Un recente studio condotto dai ricercatori dell'Università della California, Riverside, suggerisce che il nostro pianeta possa raffreddarsi eccessivamente dopo il riscaldamento, il che potrebbe potenzialmente portare a un'era glaciale.
Il lavoro colma quella che i ricercatori definiscono una lacuna nel ciclo del carbonio. E potrebbe aiutare a spiegare perché alcune delle antiche ere glaciali della Terra fossero così estreme da ricoprire quasi tutto con ghiaccio e neve.
Direttamente al “congelamento totale”
Per decenni, l'idea di base è stata che la Terra abbia un modo lento di risolvere i propri problemi. Una maggiore quantità di CO2 riscalda l'ambiente e questo calore in eccesso contribuisce ad accelerare l'erosione delle rocce sulla terraferma.
L'acqua piovana assorbe la CO2 dall'aria, poi scorre sulle rocce esposte e le degrada gradualmente. I frammenti che dissolve vengono trasportati nell'oceano, dove il carbonio può finire intrappolato nei gusci e nel calcare sul fondo marino.

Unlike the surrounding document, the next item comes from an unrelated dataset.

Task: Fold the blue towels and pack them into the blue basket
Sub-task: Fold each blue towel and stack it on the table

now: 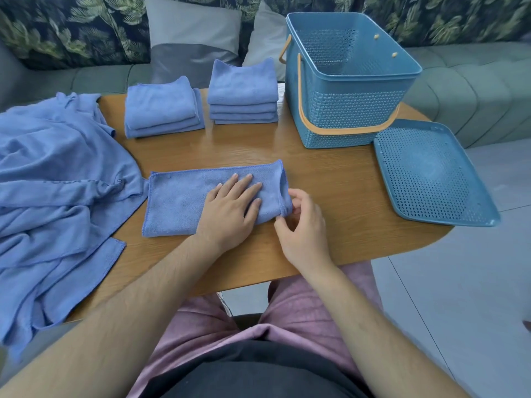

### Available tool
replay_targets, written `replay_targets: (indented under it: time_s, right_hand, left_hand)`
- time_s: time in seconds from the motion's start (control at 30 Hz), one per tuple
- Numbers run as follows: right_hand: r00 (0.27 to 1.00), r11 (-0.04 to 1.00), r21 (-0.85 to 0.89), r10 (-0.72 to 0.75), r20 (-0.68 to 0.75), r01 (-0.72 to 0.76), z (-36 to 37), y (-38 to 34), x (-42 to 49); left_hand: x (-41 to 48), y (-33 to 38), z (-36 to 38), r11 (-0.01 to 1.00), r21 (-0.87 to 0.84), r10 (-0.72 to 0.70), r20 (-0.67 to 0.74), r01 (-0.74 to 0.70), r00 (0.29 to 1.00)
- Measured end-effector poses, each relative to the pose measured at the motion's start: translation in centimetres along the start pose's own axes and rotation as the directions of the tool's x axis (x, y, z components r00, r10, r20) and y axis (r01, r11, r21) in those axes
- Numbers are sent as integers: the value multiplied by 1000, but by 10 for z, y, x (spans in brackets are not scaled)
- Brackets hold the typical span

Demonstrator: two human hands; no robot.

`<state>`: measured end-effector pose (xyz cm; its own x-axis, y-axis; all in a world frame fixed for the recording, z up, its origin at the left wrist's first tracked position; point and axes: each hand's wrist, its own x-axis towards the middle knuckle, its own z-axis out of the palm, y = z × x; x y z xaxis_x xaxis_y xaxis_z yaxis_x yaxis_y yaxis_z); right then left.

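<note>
A blue towel (178, 199), folded into a long strip, lies on the wooden table (330, 196) in front of me. My left hand (230, 208) presses flat on its right half with straight fingers. My right hand (301, 225) pinches the towel's near right corner at its edge. Two stacks of folded blue towels stand behind: a lower stack (162, 109) on the left and a taller stack (243, 91) beside it. The blue basket (350, 110) with orange handles stands open at the back right, with nothing visible inside.
A heap of unfolded blue towels (54, 196) covers the table's left side and hangs over the edge. The basket's perforated blue lid (431, 173) lies flat at the table's right edge. A sofa with grey cushions (195, 38) sits behind the table.
</note>
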<state>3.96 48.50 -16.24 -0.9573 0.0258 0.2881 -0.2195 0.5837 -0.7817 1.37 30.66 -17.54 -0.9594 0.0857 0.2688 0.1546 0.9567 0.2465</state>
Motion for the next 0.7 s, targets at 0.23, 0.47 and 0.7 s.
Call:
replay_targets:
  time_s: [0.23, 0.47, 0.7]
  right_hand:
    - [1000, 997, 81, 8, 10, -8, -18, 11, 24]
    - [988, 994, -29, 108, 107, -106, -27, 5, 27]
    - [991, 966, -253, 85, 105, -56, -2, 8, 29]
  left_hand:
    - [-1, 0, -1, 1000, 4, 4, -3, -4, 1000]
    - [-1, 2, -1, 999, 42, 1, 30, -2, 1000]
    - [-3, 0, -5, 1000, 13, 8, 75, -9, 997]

“Man mano che il pianeta si riscalda, le rocce si deteriorano più rapidamente e assorbono più CO2, raffreddando nuovamente il pianeta”, ha affermato Andy Ridgwell, geologo dell'Università della California Riverside e coautore dello studio.
Il problema, secondo gli scienziati, è che i dati geologici non sembrano indicare un termostato che riporti delicatamente le cose alla normalità. Sembra piuttosto che il pianeta, in alcuni momenti, abbia superato lo stato di “equilibrio” per entrare in una fase di congelamento totale.
Un ciclo di feedback continuo
L'ulteriore dettaglio che gli scienziati pensano ci sia sfuggito è cosa fanno gli oceani una volta che il mondo si è riscaldato. Inizia, stranamente, con la pioggia. Aria più calda e livelli di CO2 più elevati possono comportare un maggiore deflusso, che trascina nutrienti come il fosforo dalla terraferma verso il mare. In pratica, si tratta di erba gatta del plancton, quindi si formano fioriture più grandi.
Un'altra cosa che gli scienziati affermano è che fioriture più grandi comportano meno ossigeno nell'acqua. E una volta che l'ossigeno diminuisce, è più probabile che il fosforo fuoriesca dai sedimenti invece di rimanere intrappolato. Quindi l'oceano in un certo senso "riutilizza" i nutrienti, che alimentano più plancton, che sottrae più ossigeno, che rilascia più fosforo, come un circolo vizioso che continua a incitarsi.
I ricercatori hanno spiegato che se si lascia che il processo proceda abbastanza a lungo, l'oceano finisce per seppellire una notevole quantità di carbonio. Questo sottrae CO2 all'atmosfera e abbassa le temperature. Nelle loro simulazioni al computer, gli scienziati non si sono limitati a raffreddare un po' le cose, ma le hanno raffreddate abbastanza da far precipitare il clima in un'era glaciale.
"In fin dei conti, ha molta importanza se l'inizio della prossima era glaciale avverrà tra 50, 100 o 200 mila anni?", ha detto Ridgwell.
Fonte della notizia:
Instability in the geological regulation of Earth’s climate, published in Science, December 2025.